EXERCISE – Starting at the line with "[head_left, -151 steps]" and ending at the line with "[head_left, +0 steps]", print exactly the lines of the entries below. Pictures do not belong in the copy.

MATERIALS PROVIDED –
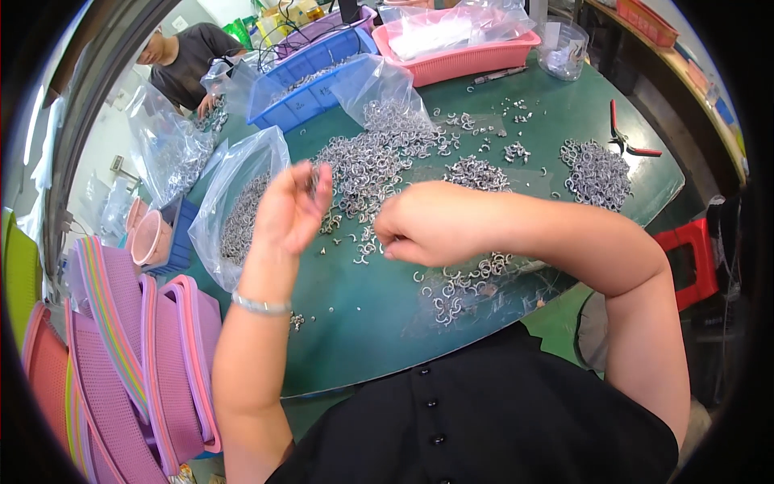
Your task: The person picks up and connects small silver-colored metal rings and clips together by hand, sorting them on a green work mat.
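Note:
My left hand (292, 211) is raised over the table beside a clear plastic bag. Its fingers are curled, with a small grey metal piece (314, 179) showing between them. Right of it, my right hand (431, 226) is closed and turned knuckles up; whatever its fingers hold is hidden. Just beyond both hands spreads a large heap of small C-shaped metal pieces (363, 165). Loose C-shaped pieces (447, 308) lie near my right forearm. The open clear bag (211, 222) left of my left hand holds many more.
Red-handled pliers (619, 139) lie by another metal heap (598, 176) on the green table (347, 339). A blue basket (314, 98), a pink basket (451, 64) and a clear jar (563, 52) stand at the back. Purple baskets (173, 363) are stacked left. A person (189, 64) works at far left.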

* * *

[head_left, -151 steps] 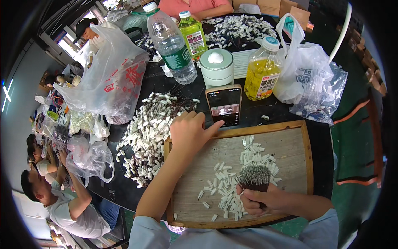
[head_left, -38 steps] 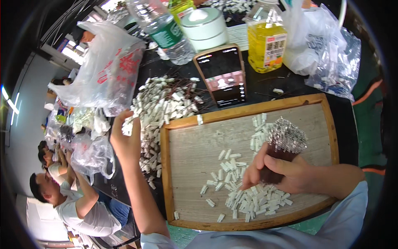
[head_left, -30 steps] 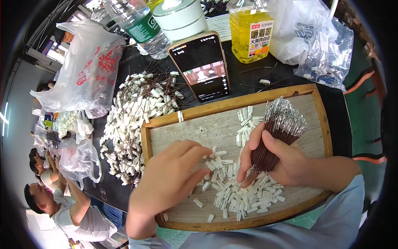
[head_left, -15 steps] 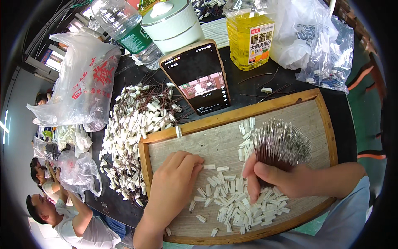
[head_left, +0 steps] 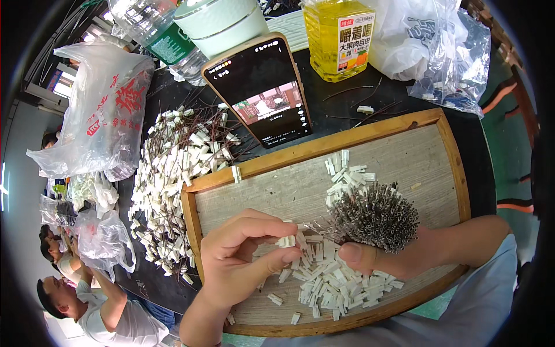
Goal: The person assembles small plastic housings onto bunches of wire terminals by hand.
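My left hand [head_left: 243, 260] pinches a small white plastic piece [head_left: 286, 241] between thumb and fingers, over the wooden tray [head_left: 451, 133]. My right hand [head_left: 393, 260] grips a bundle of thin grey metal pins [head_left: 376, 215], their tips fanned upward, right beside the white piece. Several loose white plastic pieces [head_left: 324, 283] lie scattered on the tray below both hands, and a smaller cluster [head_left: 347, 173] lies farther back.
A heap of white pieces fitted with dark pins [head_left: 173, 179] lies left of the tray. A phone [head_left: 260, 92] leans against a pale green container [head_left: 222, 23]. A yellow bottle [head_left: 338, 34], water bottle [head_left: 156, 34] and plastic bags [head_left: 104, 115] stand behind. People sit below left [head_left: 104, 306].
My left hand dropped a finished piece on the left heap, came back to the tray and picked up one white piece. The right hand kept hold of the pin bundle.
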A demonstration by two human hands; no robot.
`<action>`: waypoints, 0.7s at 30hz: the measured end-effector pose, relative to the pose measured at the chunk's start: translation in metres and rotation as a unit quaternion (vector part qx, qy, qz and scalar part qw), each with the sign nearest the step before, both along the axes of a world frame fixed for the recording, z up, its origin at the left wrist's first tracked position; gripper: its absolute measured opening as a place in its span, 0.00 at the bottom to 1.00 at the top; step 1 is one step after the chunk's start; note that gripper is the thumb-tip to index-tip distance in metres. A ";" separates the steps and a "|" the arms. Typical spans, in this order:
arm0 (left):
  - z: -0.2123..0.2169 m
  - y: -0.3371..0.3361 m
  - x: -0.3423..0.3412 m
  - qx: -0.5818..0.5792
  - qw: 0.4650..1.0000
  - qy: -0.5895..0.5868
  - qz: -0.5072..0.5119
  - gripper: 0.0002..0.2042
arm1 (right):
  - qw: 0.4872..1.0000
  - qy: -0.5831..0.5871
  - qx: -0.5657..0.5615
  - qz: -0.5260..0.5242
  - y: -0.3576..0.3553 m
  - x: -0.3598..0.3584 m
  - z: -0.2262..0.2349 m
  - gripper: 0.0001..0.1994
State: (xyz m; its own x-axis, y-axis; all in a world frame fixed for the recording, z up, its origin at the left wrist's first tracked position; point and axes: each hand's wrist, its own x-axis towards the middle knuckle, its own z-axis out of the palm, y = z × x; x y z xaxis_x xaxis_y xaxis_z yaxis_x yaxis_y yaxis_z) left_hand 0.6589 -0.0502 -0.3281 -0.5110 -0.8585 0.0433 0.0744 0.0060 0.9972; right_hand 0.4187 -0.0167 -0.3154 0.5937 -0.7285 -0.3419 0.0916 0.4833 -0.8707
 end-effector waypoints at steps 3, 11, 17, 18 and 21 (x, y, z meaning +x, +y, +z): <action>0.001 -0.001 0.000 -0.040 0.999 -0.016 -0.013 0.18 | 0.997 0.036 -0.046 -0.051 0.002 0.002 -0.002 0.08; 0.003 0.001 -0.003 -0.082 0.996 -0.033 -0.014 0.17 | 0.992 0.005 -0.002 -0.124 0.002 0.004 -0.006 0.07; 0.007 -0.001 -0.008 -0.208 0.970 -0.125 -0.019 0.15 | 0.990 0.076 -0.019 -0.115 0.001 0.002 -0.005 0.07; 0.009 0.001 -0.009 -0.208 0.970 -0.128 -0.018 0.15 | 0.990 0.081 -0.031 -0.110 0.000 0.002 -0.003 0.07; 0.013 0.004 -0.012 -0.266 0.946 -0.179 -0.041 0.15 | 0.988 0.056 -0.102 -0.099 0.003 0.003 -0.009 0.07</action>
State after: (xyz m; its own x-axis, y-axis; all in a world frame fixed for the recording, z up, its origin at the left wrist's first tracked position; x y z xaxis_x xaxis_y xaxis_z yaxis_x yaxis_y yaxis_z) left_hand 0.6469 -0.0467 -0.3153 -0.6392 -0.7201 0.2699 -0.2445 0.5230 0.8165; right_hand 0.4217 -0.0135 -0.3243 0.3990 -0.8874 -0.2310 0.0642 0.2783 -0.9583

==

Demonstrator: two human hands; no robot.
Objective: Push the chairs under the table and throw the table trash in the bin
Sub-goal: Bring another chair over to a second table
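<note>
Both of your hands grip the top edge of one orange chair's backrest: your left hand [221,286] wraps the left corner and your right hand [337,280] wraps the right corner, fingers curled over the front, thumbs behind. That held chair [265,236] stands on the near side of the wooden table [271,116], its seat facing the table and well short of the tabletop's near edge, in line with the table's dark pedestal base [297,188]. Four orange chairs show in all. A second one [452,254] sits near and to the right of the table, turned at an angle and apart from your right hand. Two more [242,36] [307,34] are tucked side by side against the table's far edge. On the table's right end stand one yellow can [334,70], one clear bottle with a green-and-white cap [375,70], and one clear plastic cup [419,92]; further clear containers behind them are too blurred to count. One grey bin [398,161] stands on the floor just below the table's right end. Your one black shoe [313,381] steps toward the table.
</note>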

RESULT OF THIS EXERCISE –
[head_left, -151 steps] 
[head_left, -38 steps] 
[head_left, -30 steps] 
[head_left, -15 steps] 
[head_left, +0 steps] 

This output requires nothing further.